Jump to: navigation, search

The CPU scheduler is the kernel component responsible for managing threads, which are the fundamental unit of execution in application software. Time on the CPU is a precious resource, and the scheduler allocates it to threads according to some scheduling algorithm; it decides when a thread should start executing, on which of the many CPUs it should run, and for how long. Until recently, the scheduler needed to be part of the core kernel; to adopt a different scheduler other than the one provided by the distribution's kernel, one had to install a patched kernel. This changes with version 6.12 of the Linux kernel, thanks to a newly implemented feature called "sched_ext", or the "extensible scheduler class": developers can now write new schedulers as loadable eBPF programs, and Linux distributions such as openSUSE Tumbleweed can now ship alternative schedulers as rpm packages.

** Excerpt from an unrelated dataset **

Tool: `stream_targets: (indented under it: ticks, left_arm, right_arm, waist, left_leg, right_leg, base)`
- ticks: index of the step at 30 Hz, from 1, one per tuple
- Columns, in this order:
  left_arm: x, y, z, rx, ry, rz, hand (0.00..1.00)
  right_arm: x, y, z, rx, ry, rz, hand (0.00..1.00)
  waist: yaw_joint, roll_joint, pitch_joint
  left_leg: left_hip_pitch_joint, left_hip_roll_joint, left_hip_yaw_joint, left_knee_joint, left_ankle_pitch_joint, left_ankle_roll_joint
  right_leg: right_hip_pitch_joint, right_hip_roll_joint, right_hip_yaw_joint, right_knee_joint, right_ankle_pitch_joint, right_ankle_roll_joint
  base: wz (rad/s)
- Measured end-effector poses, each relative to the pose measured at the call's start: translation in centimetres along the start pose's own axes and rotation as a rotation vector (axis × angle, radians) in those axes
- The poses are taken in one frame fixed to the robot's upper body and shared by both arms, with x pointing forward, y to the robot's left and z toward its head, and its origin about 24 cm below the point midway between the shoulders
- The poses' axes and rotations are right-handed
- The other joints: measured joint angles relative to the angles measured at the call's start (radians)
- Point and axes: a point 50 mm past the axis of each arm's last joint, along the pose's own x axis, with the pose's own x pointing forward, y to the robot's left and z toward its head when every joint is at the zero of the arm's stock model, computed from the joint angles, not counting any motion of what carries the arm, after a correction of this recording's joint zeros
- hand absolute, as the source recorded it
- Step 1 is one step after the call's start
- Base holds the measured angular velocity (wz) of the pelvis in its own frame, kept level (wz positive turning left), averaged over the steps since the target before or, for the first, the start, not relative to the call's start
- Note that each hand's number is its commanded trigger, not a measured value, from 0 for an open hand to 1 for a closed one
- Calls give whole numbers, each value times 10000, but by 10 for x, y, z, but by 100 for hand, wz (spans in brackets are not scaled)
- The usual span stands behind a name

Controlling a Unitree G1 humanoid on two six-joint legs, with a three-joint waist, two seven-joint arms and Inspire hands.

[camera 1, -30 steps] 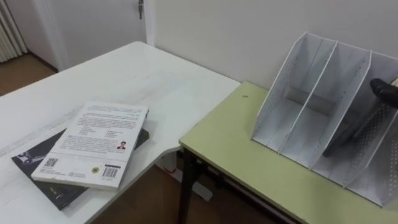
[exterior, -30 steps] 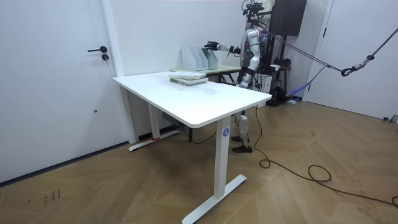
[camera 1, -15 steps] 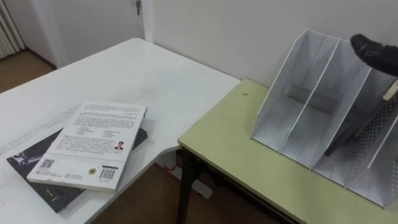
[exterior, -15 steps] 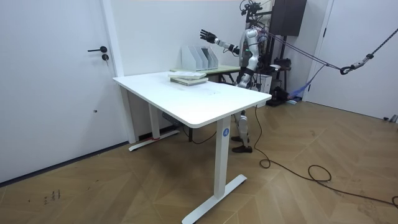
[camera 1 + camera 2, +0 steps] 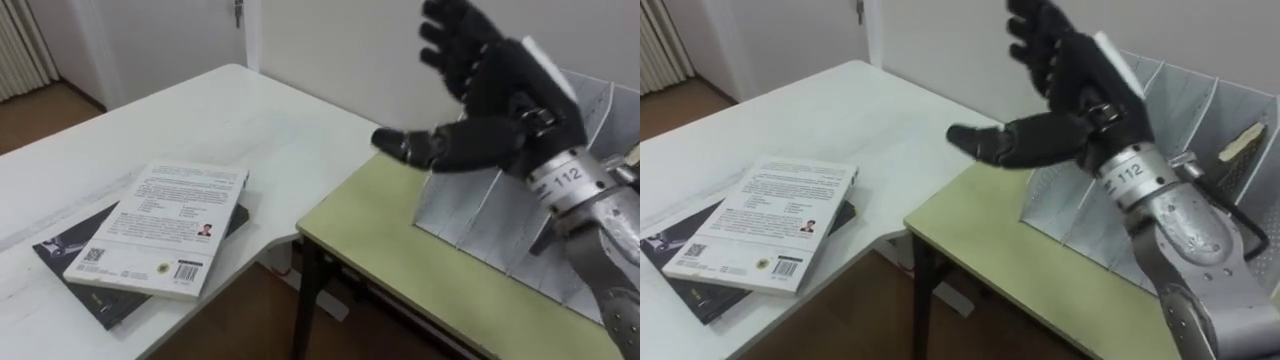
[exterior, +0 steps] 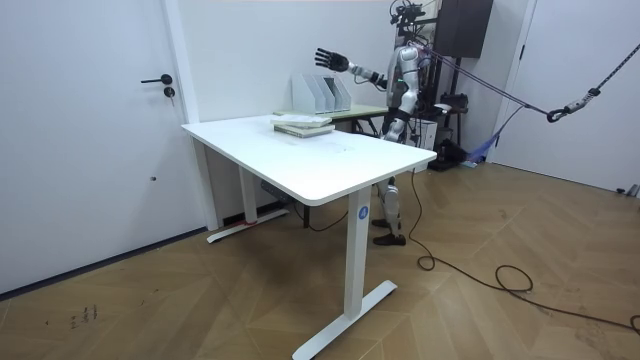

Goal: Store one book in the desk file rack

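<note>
My right hand is raised in front of the white perforated file rack, open, with fingers spread and the thumb pointing left; it holds nothing. The rack stands on the green desk, and my hand and forearm cover much of it. On the white table at the left a white-covered book lies on a dark book. In the room view the hand is stretched out above the rack.
The green desk butts against the white table's corner, with a gap and a dark desk leg below. A wall runs close behind the rack. A door is at the room view's left.
My right hand has lifted away from the rack slot that held a dark book and swung up and to the left, fingers spread. The view has shifted slightly.
</note>
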Motion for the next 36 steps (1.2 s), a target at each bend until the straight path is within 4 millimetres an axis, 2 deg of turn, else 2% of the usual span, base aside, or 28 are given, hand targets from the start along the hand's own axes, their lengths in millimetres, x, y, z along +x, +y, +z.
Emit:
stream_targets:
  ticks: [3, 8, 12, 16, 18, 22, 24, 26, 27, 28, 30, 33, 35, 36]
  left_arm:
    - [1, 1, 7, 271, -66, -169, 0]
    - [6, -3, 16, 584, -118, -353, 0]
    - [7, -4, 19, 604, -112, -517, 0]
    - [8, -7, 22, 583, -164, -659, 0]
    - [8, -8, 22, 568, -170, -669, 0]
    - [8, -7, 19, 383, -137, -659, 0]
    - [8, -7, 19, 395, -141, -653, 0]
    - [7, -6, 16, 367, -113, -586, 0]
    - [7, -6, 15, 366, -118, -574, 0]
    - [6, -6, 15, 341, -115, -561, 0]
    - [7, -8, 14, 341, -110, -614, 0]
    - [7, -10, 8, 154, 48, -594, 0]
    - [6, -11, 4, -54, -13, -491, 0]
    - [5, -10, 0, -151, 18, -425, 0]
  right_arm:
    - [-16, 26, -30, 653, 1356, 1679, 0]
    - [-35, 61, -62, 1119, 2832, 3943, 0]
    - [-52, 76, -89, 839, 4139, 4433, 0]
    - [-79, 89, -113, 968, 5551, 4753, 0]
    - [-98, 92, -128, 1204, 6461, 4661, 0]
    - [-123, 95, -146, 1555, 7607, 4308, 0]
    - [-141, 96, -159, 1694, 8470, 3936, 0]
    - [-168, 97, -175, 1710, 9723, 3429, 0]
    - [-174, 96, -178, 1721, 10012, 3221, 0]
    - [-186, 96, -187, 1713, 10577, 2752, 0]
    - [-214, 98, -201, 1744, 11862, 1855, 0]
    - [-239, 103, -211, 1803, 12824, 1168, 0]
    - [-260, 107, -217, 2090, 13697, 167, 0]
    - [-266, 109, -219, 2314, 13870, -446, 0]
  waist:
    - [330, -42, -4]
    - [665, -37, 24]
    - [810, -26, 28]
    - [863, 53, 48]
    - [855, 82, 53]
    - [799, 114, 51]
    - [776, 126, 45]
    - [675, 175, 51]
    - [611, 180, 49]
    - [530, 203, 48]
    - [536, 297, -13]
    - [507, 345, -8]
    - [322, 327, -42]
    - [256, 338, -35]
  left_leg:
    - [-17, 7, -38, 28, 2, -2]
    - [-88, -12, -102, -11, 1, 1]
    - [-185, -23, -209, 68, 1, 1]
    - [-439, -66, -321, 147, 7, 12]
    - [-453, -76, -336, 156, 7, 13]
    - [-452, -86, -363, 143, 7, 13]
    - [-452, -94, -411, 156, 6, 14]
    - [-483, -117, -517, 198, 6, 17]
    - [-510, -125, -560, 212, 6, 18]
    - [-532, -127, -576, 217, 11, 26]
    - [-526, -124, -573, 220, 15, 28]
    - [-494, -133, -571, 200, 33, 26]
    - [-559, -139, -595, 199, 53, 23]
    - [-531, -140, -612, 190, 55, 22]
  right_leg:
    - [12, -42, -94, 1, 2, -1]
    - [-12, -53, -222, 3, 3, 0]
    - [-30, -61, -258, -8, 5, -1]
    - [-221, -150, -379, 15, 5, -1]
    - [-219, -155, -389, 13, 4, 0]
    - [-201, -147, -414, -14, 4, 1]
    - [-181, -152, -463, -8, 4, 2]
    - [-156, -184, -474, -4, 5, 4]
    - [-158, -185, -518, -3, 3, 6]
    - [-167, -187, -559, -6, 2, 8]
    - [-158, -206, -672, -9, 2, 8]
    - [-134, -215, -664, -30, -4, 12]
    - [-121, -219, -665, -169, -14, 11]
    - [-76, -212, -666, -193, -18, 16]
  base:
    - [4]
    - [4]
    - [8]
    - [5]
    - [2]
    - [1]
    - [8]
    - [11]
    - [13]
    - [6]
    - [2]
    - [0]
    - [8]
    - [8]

Installing the scx package

The scx package contains a set of alternative CPU schedulers that can be used in Tumbleweed. First, make sure you're running a kernel with version 6.12 or above. At the moment this is available at the Kernel:HEAD repository:

# zypper addrepo https://download.opensuse.org/repositories/Kernel:/HEAD/standard Kernel-HEAD
# zypper refresh --repo Kernel-HEAD
# zypper search --details --repo Kernel-HEAD --type package /^kernel-default$/

S  | Name           | Type    | Version               | Arch   | Repository
---+----------------+---------+-----------------------+--------+------------
v  | kernel-default | package | 6.12~rc4-2.1.ga082c88 | x86_64 | Kernel-HEAD
# zypper install --repo Kernel-HEAD kernel-default

Now add the sched-ext repository from home:flonnegren and install the scx package from it.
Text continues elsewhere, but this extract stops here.